■ Exercise objective ■
Leave the pictures out. Return the rest of the listing below exactly.

==*==

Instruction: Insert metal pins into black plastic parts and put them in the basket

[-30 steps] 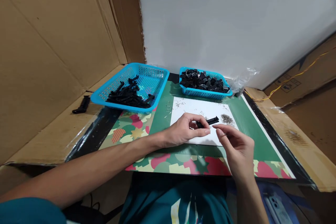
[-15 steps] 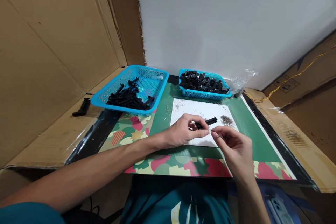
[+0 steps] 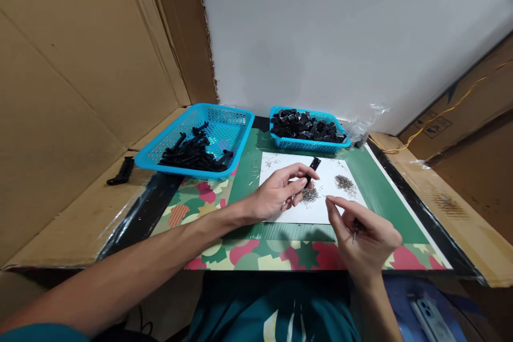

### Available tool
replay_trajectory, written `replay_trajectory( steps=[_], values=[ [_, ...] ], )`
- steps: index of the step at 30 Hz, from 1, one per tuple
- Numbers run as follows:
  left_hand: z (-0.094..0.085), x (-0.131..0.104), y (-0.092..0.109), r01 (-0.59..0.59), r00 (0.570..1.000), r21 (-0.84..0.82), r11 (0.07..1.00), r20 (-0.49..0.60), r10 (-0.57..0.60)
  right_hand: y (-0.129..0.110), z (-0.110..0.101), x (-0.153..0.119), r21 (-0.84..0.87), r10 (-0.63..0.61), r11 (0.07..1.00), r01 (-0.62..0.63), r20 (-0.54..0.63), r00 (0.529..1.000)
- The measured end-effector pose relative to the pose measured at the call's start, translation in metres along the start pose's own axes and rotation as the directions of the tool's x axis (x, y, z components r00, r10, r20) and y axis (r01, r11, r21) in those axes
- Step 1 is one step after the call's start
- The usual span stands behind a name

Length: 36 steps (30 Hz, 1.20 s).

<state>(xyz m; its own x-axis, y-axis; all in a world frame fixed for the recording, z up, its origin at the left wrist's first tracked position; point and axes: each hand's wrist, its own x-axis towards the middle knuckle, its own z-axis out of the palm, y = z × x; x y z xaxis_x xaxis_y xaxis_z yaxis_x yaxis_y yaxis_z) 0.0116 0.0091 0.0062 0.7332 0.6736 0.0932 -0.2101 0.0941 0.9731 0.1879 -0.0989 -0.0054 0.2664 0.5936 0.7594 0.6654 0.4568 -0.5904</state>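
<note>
My left hand [image 3: 282,189] is closed on a narrow black plastic part [image 3: 315,164], which points up and away over the white sheet [image 3: 320,214]. Thumb and forefinger of my right hand [image 3: 364,230] pinch together, with a thin sliver, perhaps a metal pin [image 3: 324,196], at their tips. Something dark with a metal tip [image 3: 354,236] is tucked in the right palm; its kind is hidden. Beneath the black part lies a pile of tiny metal pieces [image 3: 309,195]. A second pile [image 3: 343,183] lies farther right on the sheet.
A blue basket [image 3: 146,159] of long black parts stands back left; another blue basket [image 3: 308,145] of short black pieces stands behind the sheet. One black part [image 3: 122,171] lies on cardboard at left. A clear plastic bag [image 3: 364,125] sits back right. A phone [image 3: 430,318] lies below the table.
The black part has swung from lying sideways to pointing away from me. My hands have moved apart, and the right one has turned, showing the metal tip in its palm.
</note>
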Motion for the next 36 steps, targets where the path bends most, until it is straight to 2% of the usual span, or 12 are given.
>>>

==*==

■ Output below ■
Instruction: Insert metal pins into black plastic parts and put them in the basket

[-30 steps] 
[-15 steps] 
[+0 steps] 

### Available tool
replay_trajectory, written `replay_trajectory( steps=[_], values=[ [_, ...] ], )`
- steps: index of the step at 30 Hz, from 1, one per tuple
- Numbers run as follows:
  left_hand: z (-0.094..0.085), x (-0.131..0.104), y (-0.092..0.109), r01 (-0.59..0.59), r00 (0.570..1.000), r21 (-0.84..0.82), r11 (0.07..1.00), r20 (-0.49..0.60), r10 (-0.57..0.60)
  right_hand: y (-0.129..0.110), z (-0.110..0.101), x (-0.153..0.119), r21 (-0.84..0.87), r10 (-0.63..0.61), r11 (0.07..1.00), r01 (-0.62..0.63), r20 (-0.54..0.63), r00 (0.529..1.000)
- The measured end-effector pose relative to the pose measured at the call's start, translation in metres along the start pose's own axes and rotation as the directions of the tool's x axis (x, y, z components r00, r10, r20) and y axis (r01, r11, r21) in those axes
- Step 1 is one step after the call's start
- The usual span stands behind a name

Length: 36 steps (30 Hz, 1.20 s).

<state>(xyz m; its own x-axis, y-axis; all in a world frame fixed for the recording, z up, its origin at the left wrist's first tracked position; point and axes: each hand's wrist, its own x-axis towards the middle knuckle, its own z-axis out of the palm, y = z × x; x y z xaxis_x xaxis_y xaxis_z yaxis_x yaxis_y yaxis_z) 0.0116 0.0091 0.0062 0.7332 0.6736 0.0932 -0.2101 0.0941 0.9731 0.1879 -0.0989 -0.0054 0.2664 0.5936 0.7594 0.6654 0.4568 -0.5904</state>
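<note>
My left hand [image 3: 282,189] is closed on a narrow black plastic part [image 3: 315,164], which points up and away over the white sheet [image 3: 320,214]. Thumb and forefinger of my right hand [image 3: 364,230] pinch together, with a thin sliver, perhaps a metal pin [image 3: 324,196], at their tips. Something dark with a metal tip [image 3: 354,236] is tucked in the right palm; its kind is hidden. Beneath the black part lies a pile of tiny metal pieces [image 3: 309,195]. A second pile [image 3: 343,183] lies farther right on the sheet.
A blue basket [image 3: 146,159] of long black parts stands back left; another blue basket [image 3: 308,145] of short black pieces stands behind the sheet. One black part [image 3: 122,171] lies on cardboard at left. A clear plastic bag [image 3: 364,125] sits back right. A phone [image 3: 430,318] lies below the table.
The black part has swung from lying sideways to pointing away from me. My hands have moved apart, and the right one has turned, showing the metal tip in its palm.
</note>
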Motion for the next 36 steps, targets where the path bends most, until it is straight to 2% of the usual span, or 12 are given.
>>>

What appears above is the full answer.